Finally! Tracking CRAN packages downloads: http://www.r-bloggers.com/finally-tracking-cran-packages-downloads/
CRAN package download logs: http://cran-logs.rstudio.com
tableone package CRAN page: http://cran.r-project.org/package=tableone
tableone package github page: https://github.com/kaz-yos/tableone
library(data.table)
library(tidyverse)
## Configure parallelization
## Parallel backend for foreach (also loads foreach and parallel; includes doMC)
library(doParallel)
## Reproducible parallelization
library(doRNG)
## Detect core count
nCores <- min(parallel::detectCores(), 10)

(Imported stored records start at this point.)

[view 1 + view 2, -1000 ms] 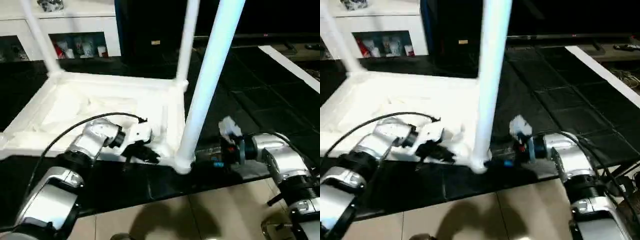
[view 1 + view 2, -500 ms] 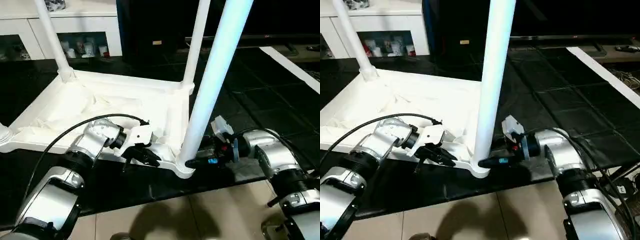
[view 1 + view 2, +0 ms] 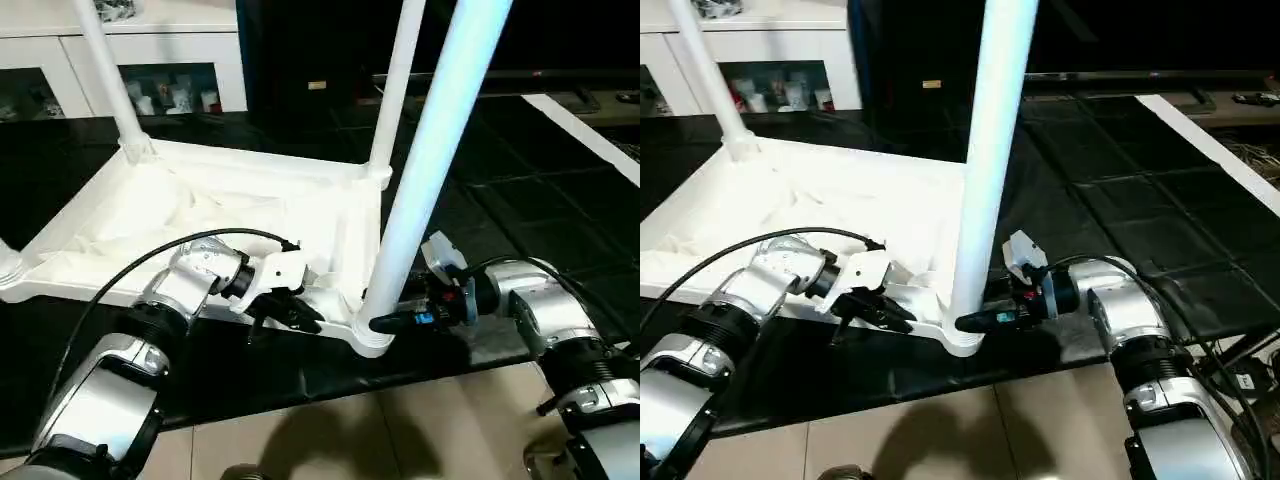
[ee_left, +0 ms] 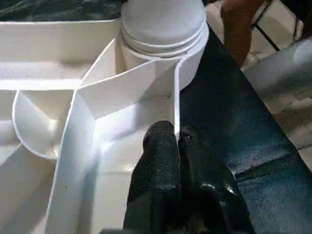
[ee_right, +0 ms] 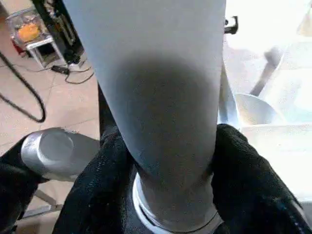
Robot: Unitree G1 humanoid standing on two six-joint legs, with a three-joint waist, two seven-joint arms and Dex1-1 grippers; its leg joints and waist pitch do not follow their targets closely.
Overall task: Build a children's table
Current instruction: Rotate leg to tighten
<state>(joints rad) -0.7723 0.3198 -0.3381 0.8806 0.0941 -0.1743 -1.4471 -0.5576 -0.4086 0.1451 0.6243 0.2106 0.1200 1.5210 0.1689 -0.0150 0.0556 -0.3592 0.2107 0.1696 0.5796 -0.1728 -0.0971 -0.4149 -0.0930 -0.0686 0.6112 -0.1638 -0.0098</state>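
The white plastic children's table (image 3: 220, 215) lies upside down on the dark floor, legs pointing up. The near-right long round tapered white leg (image 3: 425, 160) stands upright, its base directly between the fingers of the right end effector (image 5: 161, 195), which pinches it. The left end effector (image 4: 175, 146), just left of that corner, pinches the table's thin frame wall.

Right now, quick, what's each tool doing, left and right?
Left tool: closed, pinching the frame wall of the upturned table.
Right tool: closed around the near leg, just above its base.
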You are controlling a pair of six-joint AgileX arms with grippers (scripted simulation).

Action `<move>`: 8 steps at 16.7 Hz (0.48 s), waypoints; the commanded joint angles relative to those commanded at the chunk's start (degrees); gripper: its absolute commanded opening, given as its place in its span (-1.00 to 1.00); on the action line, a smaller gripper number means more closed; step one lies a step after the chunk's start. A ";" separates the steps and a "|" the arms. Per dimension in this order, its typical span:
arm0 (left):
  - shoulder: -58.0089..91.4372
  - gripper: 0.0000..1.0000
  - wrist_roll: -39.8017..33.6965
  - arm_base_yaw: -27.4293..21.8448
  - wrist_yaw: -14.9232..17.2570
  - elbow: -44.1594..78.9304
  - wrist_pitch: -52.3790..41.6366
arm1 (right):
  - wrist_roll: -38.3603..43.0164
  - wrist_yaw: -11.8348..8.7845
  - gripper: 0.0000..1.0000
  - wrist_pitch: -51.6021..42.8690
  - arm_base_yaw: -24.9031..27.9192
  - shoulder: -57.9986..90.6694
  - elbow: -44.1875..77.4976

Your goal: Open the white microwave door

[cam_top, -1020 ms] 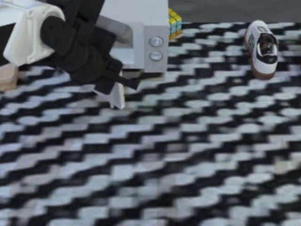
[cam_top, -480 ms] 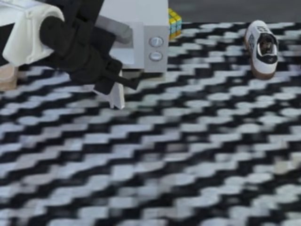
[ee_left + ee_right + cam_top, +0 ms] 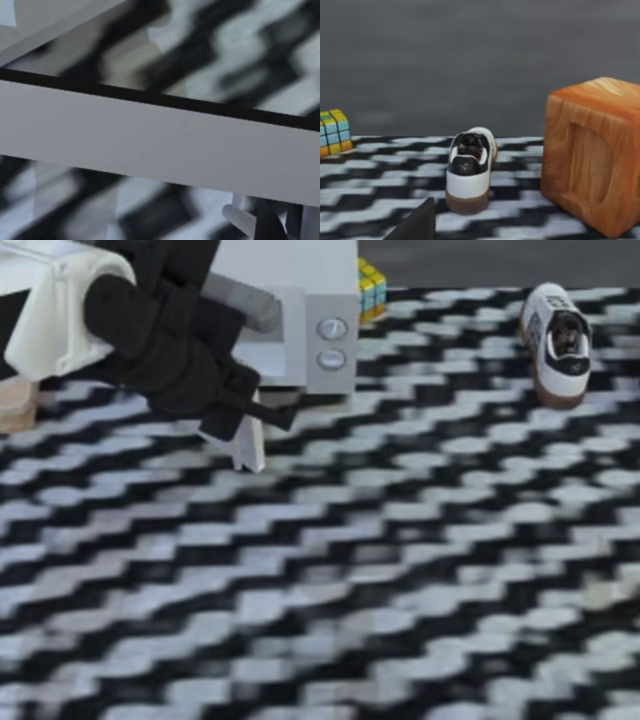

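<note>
While the boxy white microwave sits at the table's far left, my left arm reaches down across its front, its black left gripper at the flat door, which stands swung outward. Whether those fingers grip the door edge, I cannot tell. Farther right lie a colourful puzzle cube and a white, gum-soled shoe.

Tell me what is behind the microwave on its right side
A colourful puzzle cube pokes out behind the microwave. Most of it is hidden by the microwave's body; the left gripper works at the door.
</note>
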 joint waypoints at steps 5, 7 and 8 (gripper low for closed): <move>0.00 -1.00 0.00 0.00 0.00 0.00 0.00 | 0.00 0.00 1.00 0.00 0.00 0.00 0.00; 0.00 -1.00 0.00 0.00 0.00 0.00 0.00 | 0.00 0.00 1.00 0.00 0.00 0.00 0.00; 0.19 -1.00 -0.18 -0.24 0.35 -0.20 -0.01 | 0.00 0.00 1.00 0.00 0.00 0.00 0.00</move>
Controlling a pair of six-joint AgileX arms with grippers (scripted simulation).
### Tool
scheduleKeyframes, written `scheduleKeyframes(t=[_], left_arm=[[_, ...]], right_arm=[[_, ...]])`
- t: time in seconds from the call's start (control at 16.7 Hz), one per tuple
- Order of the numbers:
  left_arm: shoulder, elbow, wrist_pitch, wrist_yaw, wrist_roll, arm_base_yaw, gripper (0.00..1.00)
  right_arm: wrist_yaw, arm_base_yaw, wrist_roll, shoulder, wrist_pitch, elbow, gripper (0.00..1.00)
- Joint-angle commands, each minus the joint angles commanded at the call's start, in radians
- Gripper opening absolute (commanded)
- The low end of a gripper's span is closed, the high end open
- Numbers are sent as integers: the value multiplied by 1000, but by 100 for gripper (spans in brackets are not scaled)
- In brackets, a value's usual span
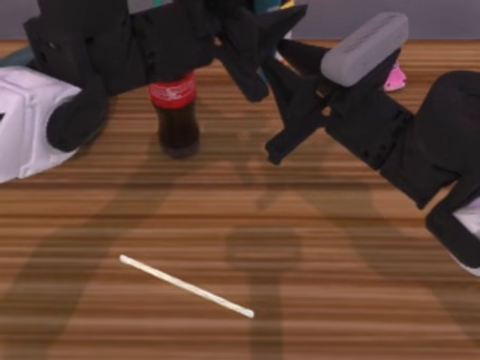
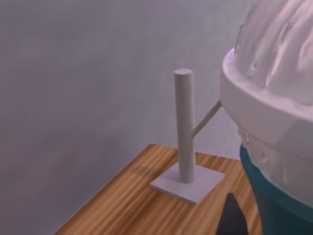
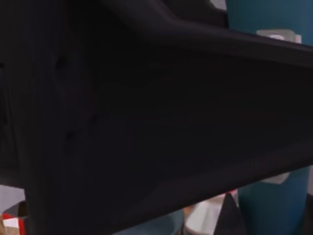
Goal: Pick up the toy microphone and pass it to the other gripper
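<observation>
Toy microphone: slim teal-handled toy microphone (image 2: 274,147) with round silvery-grey head, raised at the table's far edge, directly against both grippers; long axis cannot be told.
Left gripper (image 1: 255,45): reaching rightward; finger opening cannot be told.
Right gripper (image 1: 289,101): reaching leftward, meeting the left one; grip cannot be told.
Nearer arm: neither; handover point, I judge.

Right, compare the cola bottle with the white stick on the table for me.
The cola bottle stands upright near the table's far edge, while the white stick lies flat nearer the front. The bottle is dark and stout with a red label; the stick is thin, plain and pale. The left arm reaches over the bottle, whereas the stick lies in the open. Both rest on the wooden table.
</observation>
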Motion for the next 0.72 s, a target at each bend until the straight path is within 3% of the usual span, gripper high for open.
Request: scheduleKeyframes(t=[0.3,0.72], left_arm=[[0,0,0,0,0,0,0],[0,0,0,0,0,0,0]], right_arm=[[0,0,0,0,0,0,0],[0,0,0,0,0,0,53]])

## Used by parallel::mclapply() as default
options(mc.cores = nCores)
## Used by doParallel as default
options(cores = nCores)
## Register doParallel as the parallel backend with foreach
## http://stackoverflow.com/questions/28989855/the-difference-between-domc-and-doparallel-in-r
doParallel::registerDoParallel(cores = nCores)
## Report multicore use
cat("### Using", foreach::getDoParWorkers(), "cores\n")
## ### Using 10 cores
cat("### Using", foreach::getDoParName(), "as backend\n")
## ### Using doParallelMC as backend
## Define start date
startDay <- as.Date('2014-02-01')
## subtract two days not to include non-existent file
endDay <- as.Date(format(Sys.time(), "%Y-%m-%d")) - 2
## Create all dates
allDays <- seq(startDay, endDay, by = 'day')
## Extract years
year <- format(allDays, "%Y")
## Create URLs
urls <- paste0('http://cran-logs.rstudio.com/', year, '/', allDays, '.csv.gz')
## Download files
dirName <- "./cran.tableone.log.d/"
for (url in urls) {
## Destination file name
destfile <- paste0(dirName, basename(url))
## If not already present download
if (!file.exists(destfile)) {
## Download
download.file(url = url, destfile = destfile)
## Move to a back up location
system(sprintf("mv %s %s~", destfile, destfile))
## Parse outside R for tableone
system(sprintf("gzip -cd %s~ | grep tableone | gzip > %s", destfile, destfile))
## Delete backup file
system(sprintf("rm %s~", destfile))
}
}
## Load files in the folder into a list
filePaths <- paste0(dirName, Filter(function(x){grepl(".csv.gz$",x)}, dir(dirName)))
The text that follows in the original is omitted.